Grumpy, M.D. said...

Yeah, I have bookshelves everywhere in my home office, overloaded with books, some going back to grade school, of my favorites.

I liked "The Ghost of Dibble Hollow", "The Mad Scientist's Club", and "Tunnel Through Time".

All from Scholastic, of course.

Homemaker Man said...

R.I.F. baby. I get all happy every time I see my toddlers cuddle up with a book and point out their sight words or pretend to read the whole thing.

I will say, you misses the boat on Gatsby . . .

Moooooog35 said...

I'll read if there are pictures involved with no words.

Unless it's Marmaduke.

That dog be crazy.

Quirkyloon said...

Beowulf.

A-woooooooo!

Is there a full moon?

Eva Gallant said...

that was a wonderful post. What a great teacher you had! I can picture you as a 6 year-old, standing up there reading and getting those 5th graders enthralled with the story!

Mike said...

Aye kawnt rite guwd.

Theresa said...

I know what lesson I was supposed to get out of this post, but all I can focus on is, "...I was nervous. I didn't even like getting up in front of my...".

You nervous? You not wanting to talk? Please...

Nooter said...

know how you feel, i get nervous when i eat a book too.
er, i mean 'read', when i read a book. crap. hope the human doesnt see this

screwdestiny said...

I didn't realize I was better at reading than most other kids until 4th grade because before then I was home-schooled. My mom taught me to read at the age of four, and I've loved it ever since. It's too bad I was never a good writer though...

Heff said...

Playboy magazine is about all I "read"

Uncle Skip, said...

You're right. Assigned reading sucked. That was because it interfered with the stuff we wanted to read.
Great post.

Uncle Skip, said...
This comment has been removed by the author.
Anonymous said...

Reading an assigned book is like being raped by a pretty woman. Sure, you're technically doing what you enjoy, but you still wish you could've had a say in the matter...

Michelle H. said...

I was the same as you in grade school. I knew how to read in kindergarten, was bored out of my mind for the rest of the grades. They gave me special workbooks to pass the time and I sat out in the hallway or in a different classroom to read them.
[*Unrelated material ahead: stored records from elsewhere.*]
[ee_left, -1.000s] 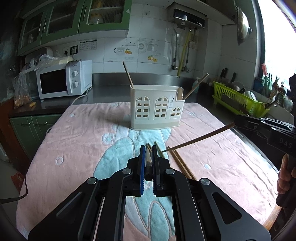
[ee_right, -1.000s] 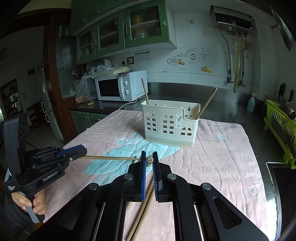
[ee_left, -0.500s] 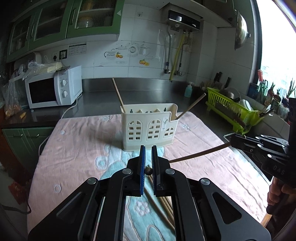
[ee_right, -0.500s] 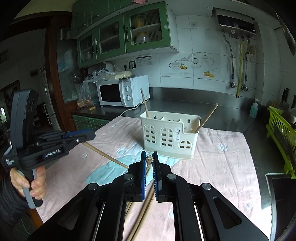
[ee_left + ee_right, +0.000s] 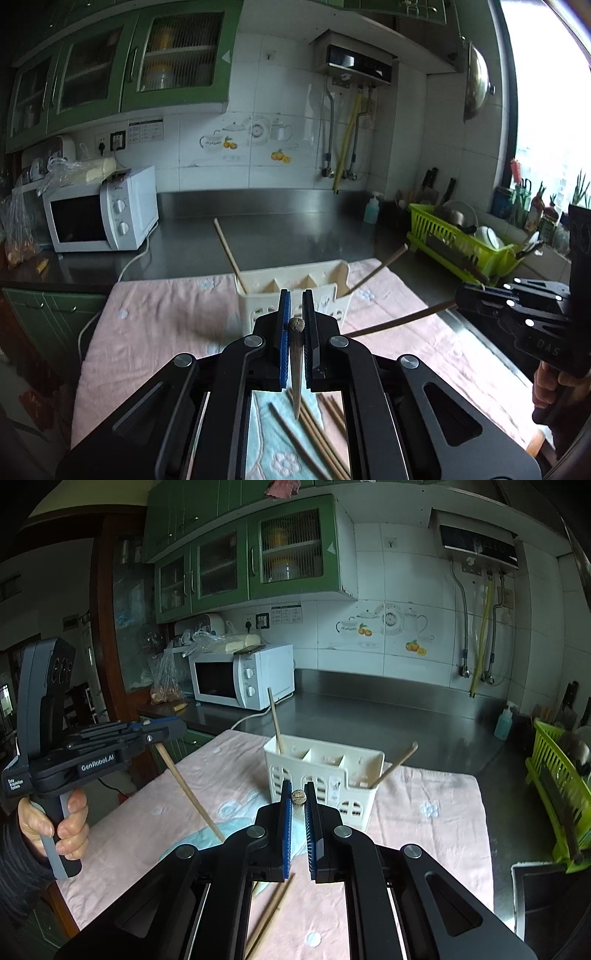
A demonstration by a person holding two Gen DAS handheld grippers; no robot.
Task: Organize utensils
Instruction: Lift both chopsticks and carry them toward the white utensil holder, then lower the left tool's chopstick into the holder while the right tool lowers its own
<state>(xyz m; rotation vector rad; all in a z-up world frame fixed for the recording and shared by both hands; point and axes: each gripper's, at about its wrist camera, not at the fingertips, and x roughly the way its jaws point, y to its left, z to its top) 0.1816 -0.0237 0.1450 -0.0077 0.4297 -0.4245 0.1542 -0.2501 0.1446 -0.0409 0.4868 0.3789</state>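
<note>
Both grippers clamped on one chopstick each: left gripper [image 5: 296, 314] pinching the butt of a dark-tipped chopstick [image 5: 297, 373] hanging down at frame centre; right gripper [image 5: 297, 797] same, with the butt of its own chopstick [image 5: 297, 796] between the pads, its shaft seen low right of centre in the left wrist view. Target likely the cream utensil caddy [image 5: 325, 775] at mid-frame, standing on pink towel [image 5: 424, 812] over the counter [image 5: 280, 229]. Risks, judged: thin sticks held near one end, so possible swivel in the pads or slipping out; long free ends pointing toward each other, possible clash on approach; tip catching on caddy rim or a divider, tipping the light caddy; two chopsticks already leaning in the caddy, one at left end [image 5: 275, 720] and one at right end [image 5: 395, 764], partly blocking those compartments and liable to be knocked. Loose chopsticks [image 5: 317, 435] on the towel at lower centre, not yet collected, below the grippers. Around: white microwave [image 5: 99, 214] at left with cord trailing toward the towel edge, green dish rack [image 5: 458, 240] at right, soap bottle [image 5: 504, 720] beyond, green cabinets upper left. Hand [image 5: 55, 823] on left grip at lower left of right wrist view. Nothing else between grippers and caddy.
</note>
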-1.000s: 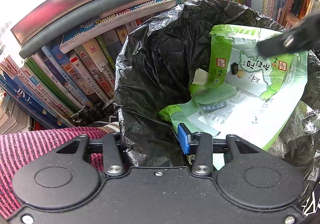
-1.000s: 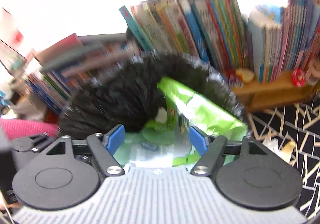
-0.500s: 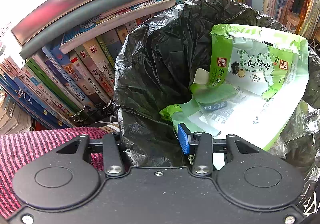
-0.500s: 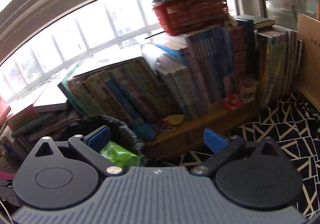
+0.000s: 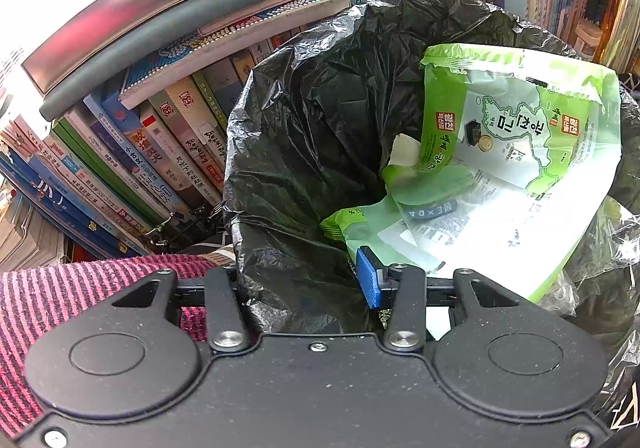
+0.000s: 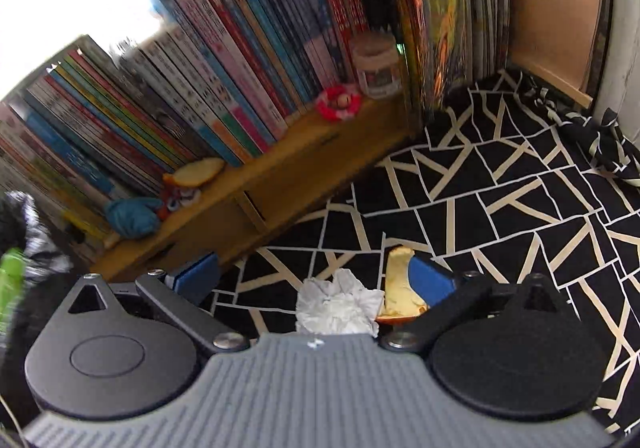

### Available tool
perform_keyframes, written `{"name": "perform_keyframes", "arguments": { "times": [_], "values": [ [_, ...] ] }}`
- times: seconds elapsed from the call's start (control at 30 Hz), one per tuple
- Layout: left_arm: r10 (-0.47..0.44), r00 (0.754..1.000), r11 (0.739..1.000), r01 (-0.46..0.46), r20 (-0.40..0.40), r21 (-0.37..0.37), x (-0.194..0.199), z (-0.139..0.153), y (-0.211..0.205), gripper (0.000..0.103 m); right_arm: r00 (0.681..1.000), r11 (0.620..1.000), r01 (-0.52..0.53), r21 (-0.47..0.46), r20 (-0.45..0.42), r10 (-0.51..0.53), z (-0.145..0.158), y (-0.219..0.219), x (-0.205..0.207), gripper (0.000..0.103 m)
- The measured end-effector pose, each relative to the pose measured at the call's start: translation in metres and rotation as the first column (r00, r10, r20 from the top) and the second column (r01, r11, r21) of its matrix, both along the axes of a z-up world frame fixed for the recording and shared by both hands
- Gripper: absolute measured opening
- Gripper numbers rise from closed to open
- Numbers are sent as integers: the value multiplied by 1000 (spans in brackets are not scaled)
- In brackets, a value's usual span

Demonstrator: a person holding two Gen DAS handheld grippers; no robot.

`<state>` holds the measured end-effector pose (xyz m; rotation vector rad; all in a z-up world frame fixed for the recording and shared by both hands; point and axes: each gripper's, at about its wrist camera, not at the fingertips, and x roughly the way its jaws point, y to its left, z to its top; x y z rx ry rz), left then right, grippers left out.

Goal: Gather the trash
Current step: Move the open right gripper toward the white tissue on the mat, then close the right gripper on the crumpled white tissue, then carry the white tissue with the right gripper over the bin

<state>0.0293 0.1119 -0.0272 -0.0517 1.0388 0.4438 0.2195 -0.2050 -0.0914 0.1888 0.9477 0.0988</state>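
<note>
In the left wrist view my left gripper is shut on the near rim of the black bin bag. Only its blue right pad shows; the bag hides the other. A green snack wrapper leans inside the bag at the right. In the right wrist view my right gripper hangs wide open over the patterned cloth. A crumpled white tissue lies between its fingers, untouched. A pale yellow bread-like scrap lies beside the right pad. The bin bag shows at the left edge.
Rows of books stand close behind and left of the bin, with a pink striped cloth near it. A low wooden shelf holds a jar and small toys. The black-and-white cloth spreads to the right.
My right gripper has swung away from the bin, rightward and down over the patterned cloth, and its jaws have widened. It no longer shows in the left wrist view. The left gripper has not moved.
</note>
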Motion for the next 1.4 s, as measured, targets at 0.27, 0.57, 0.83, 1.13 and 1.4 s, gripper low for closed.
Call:
{"name": "perform_keyframes", "arguments": {
  "times": [0.27, 0.57, 0.83, 1.13, 1.4],
  "values": [
    [-2, 1000, 1000, 2, -1, 2, 0, -1, 0, 43, 995, 994, -78, -74, -69, 73, -39, 21, 12, 103],
    [-2, 1000, 1000, 2, -2, 2, 0, -1, 0, 43, 986, 987, -113, -114, -133, 98, -67, 36, 19, 101],
    [-2, 1000, 1000, 3, -2, 4, 0, -1, 0, 43, 976, 976, -158, -148, -172, 132, -84, 44, 16, 85],
    [-3, 1000, 1000, 3, -2, 3, 0, -2, 0, 43, 983, 984, -127, -125, -147, 108, -75, 31, 4, 23],
    [-3, 1000, 1000, 3, -2, 2, 0, -3, 0, 43, 991, 992, -106, -72, -93, 99, -47, 12, -7, 20]
  ]
}}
I know you'll be surprised to hear this, but I envy your "required reading" in high school. My English classes were definitely lacking, and most of the classic novels I had to read on my own time. There was one year where the teacher showed movies BASED ON books, for the entire semester, and then we took the tests. I can honestly say I only read 4 books in school. Yet I still developed a love for reading, and writing.

Maggie said...

What a wonderful experience that had a nice ending! I hear ya about reading... And as a former English teacher, I understand about the "required reading"- those books usually suck.

ReformingGeek said...

Lord of the Flies - Uber Ick!

I'm not surprised you were entertaining folks at age six. Good for you!

Brahm said...

Charlotte's Web was my all time favourite from when I was a kid, and helped turn me into a reader, aka book geek now.

And Encyclopedia Brown...

And Lord of the Rings...

and...

Cagey said...

I also learned how to read well at a very young age, although I sorta remember doing it. I remember thinking even then that there were a great many secrets locked up in written things, and it was imperative that I learn how to decode them. Little did I know it was also going to be a great source of entertainment.

Ziva said...

This was a wonderful post. One thing that I disliked about growing up in a small European country is that all the great classics were written in English. I never got to read books like Charlotte's Web, because we read books in Swedish and Finnish. I remember at the age of 11 or 12 when I for the first time read a 'real' book in English, and I realized the remarkable difference it makes if you read a book in its original language. Since then I've filled my book shelves with English books.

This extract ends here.